_Problem requirements_
Please give back only the lines below from the one containing "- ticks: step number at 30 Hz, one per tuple" to the one containing "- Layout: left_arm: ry", each repeated word for word, both ends included.

_Given data_
========================================

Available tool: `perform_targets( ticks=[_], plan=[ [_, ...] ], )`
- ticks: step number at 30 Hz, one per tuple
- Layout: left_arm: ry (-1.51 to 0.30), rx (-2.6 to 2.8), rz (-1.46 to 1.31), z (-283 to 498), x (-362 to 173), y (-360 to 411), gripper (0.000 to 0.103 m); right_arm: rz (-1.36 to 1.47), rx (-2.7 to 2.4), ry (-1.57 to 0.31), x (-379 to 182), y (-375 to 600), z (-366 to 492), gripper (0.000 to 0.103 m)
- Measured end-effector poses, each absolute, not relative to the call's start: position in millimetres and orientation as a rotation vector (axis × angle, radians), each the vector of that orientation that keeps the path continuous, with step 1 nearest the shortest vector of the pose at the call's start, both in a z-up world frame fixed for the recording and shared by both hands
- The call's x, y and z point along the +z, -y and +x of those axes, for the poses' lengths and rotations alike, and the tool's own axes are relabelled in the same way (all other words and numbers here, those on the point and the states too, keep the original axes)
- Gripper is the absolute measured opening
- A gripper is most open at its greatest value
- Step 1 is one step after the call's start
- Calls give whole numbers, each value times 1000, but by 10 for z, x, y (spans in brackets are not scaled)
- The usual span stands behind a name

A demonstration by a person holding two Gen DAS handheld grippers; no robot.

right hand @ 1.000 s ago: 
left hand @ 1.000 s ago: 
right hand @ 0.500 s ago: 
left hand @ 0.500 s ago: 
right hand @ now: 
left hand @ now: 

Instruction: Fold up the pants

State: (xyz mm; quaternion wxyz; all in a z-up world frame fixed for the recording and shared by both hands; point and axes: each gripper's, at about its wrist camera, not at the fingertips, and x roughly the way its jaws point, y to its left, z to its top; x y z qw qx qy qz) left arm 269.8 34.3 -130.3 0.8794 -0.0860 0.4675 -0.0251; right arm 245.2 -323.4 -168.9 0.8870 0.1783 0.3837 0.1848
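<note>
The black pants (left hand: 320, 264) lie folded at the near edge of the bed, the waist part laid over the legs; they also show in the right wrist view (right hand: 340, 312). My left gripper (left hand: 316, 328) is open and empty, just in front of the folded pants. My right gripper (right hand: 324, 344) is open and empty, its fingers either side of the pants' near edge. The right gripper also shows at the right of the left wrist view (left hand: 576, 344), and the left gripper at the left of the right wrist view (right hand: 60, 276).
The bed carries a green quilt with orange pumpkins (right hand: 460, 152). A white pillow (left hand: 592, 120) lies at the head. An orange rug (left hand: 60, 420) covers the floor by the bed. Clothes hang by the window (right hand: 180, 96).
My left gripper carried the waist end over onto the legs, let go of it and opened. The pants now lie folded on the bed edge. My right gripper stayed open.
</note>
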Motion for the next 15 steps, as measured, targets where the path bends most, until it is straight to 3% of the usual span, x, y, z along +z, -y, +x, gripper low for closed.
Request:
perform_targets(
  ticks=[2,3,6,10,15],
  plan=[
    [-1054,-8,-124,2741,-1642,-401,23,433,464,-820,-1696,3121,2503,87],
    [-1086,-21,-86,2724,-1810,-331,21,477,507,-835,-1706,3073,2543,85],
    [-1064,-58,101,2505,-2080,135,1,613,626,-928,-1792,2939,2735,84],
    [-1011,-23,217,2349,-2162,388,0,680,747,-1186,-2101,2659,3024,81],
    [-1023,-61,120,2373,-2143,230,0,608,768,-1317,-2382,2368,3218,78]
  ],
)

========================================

_The completed task_
- ticks: step number at 30 Hz, one per tuple
- Layout: left_arm: ry (-1.51 to 0.30), rx (-2.6 to 2.8), rz (-1.46 to 1.31), z (-283 to 498), x (-362 to 173), y (-360 to 411), gripper (0.000 to 0.103 m); right_arm: rz (-1.36 to 1.47), rx (-2.7 to 2.4), ry (-1.57 to 0.31), x (-379 to 182), y (-375 to 600), z (-366 to 492), gripper (0.000 to 0.103 m)

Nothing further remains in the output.